::: SUPPLIED MATERIAL :::

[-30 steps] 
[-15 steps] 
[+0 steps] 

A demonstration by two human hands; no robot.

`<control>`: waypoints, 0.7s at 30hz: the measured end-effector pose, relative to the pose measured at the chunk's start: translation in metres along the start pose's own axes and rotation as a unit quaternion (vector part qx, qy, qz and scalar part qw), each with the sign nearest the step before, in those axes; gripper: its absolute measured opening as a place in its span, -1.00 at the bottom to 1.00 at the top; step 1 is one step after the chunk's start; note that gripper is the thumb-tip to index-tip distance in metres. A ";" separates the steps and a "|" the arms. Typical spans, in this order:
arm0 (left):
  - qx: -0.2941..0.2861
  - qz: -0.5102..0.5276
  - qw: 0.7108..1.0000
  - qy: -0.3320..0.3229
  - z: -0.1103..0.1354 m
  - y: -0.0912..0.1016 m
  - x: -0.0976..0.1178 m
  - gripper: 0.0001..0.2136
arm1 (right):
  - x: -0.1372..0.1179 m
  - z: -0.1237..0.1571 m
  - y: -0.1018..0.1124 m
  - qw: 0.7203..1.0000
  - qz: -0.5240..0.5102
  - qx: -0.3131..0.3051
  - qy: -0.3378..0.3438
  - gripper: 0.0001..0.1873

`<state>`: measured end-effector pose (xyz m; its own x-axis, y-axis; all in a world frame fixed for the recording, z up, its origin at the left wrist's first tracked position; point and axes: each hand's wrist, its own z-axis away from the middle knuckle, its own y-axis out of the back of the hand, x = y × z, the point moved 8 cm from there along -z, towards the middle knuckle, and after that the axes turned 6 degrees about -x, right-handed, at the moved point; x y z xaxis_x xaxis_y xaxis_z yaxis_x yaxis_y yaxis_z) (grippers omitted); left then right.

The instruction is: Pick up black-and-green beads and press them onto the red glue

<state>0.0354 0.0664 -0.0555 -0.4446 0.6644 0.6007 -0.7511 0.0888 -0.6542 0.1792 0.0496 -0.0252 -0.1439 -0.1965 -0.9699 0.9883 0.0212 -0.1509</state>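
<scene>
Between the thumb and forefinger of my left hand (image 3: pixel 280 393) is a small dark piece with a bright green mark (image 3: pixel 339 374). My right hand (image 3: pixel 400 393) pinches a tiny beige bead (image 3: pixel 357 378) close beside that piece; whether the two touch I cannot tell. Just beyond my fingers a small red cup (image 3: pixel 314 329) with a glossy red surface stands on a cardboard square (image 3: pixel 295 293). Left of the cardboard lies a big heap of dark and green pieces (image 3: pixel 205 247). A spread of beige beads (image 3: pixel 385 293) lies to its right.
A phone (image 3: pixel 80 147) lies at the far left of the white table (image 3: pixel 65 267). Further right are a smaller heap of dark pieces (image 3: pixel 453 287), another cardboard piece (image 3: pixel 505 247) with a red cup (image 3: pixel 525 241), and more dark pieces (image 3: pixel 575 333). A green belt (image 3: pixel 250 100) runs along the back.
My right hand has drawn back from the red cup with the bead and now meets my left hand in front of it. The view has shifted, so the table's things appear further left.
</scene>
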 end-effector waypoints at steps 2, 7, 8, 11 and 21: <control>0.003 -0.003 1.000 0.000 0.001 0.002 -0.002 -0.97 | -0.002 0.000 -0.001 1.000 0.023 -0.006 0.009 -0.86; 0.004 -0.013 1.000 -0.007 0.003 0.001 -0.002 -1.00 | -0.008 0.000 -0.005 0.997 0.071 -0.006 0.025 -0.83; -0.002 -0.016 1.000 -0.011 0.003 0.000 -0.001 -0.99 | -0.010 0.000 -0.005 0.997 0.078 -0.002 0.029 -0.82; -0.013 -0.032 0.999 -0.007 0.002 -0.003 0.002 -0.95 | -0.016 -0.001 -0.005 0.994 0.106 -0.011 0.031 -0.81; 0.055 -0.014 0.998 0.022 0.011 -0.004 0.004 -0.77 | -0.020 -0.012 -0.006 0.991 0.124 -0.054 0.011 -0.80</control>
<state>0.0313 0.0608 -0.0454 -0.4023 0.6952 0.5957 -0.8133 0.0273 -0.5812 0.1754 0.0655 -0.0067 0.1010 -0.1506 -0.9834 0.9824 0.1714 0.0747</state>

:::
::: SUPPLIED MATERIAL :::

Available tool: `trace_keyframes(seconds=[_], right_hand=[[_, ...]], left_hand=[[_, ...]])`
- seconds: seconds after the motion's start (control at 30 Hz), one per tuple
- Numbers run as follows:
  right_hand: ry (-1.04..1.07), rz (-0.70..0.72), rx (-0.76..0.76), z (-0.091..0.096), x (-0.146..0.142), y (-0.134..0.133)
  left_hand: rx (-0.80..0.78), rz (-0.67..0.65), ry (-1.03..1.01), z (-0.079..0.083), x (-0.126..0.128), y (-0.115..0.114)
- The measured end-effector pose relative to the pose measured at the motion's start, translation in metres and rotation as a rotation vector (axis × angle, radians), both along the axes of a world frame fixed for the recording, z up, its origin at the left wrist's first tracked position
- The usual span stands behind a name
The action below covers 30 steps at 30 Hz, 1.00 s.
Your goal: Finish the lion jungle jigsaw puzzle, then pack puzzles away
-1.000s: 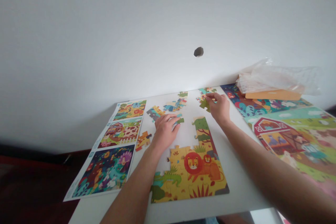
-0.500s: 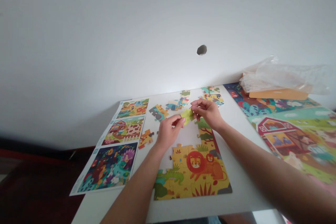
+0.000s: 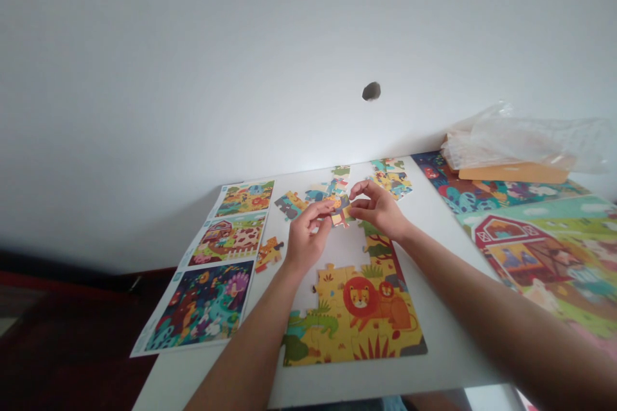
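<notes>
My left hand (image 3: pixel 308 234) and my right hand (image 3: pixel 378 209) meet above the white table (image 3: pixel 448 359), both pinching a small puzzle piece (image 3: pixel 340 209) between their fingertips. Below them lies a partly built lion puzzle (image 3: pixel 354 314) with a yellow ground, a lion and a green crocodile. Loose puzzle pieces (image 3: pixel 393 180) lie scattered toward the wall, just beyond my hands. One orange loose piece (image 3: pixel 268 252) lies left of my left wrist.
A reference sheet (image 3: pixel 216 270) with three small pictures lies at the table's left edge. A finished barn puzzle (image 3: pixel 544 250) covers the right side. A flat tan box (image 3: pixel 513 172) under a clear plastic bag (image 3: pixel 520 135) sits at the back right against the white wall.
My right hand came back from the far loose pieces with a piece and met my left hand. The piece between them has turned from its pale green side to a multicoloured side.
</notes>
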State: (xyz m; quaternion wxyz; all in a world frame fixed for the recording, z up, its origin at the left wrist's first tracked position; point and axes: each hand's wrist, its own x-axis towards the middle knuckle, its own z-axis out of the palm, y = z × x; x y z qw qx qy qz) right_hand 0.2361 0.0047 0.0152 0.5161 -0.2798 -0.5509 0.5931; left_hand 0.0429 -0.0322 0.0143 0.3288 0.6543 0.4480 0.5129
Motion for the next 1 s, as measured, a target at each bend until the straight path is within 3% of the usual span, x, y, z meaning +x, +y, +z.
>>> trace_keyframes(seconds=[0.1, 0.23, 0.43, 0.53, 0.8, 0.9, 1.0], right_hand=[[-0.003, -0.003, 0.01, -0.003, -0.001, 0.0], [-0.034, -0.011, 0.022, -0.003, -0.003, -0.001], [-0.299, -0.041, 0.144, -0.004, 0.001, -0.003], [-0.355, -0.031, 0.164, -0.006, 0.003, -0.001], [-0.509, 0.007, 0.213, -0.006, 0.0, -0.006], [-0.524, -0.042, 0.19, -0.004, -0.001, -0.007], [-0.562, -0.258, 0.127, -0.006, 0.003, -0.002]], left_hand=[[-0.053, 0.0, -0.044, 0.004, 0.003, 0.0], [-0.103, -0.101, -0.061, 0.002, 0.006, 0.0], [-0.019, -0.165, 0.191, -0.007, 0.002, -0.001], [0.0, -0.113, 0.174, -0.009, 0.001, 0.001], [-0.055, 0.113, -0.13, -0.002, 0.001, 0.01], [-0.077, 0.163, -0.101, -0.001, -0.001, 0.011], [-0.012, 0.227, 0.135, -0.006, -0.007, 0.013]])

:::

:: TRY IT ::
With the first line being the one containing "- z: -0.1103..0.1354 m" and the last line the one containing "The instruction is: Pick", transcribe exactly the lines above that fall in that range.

:: ANSWER BELOW ::
  - z: -0.1103..0.1354 m
  - y: -0.0912..0.1016 m
  - x: -0.0976..0.1178 m
  - gripper: 0.0001..0.2136
arm1 (right):
  - x: -0.1372..0.1179 m
  - z: -0.1237..0.1571 m
  - y: -0.1018..0.1124 m
  - qw: 0.7203..1.0000
  - qz: -0.5240..0.5102
  - qx: -0.3131..0.3051
  - qy: -0.3378..0.3438
  - gripper: 0.0001..0.1873

`<state>`: measured end-effector pose (xyz m; its own x-axis, y-axis; all in a world frame fixed for the recording, z up, its origin at the left wrist's first tracked position; point and axes: each hand's wrist, its own z-axis away from the middle knuckle, its own y-axis out of the back of the hand, x = y × z, the point moved 8 cm from there along -z, towards the middle knuckle, and after that the axes turned 6 degrees about -x, right-handed, at the moved point; x y z xaxis_x xaxis_y xaxis_z yaxis_x yaxis_y yaxis_z) (grippers omitted); left then right.

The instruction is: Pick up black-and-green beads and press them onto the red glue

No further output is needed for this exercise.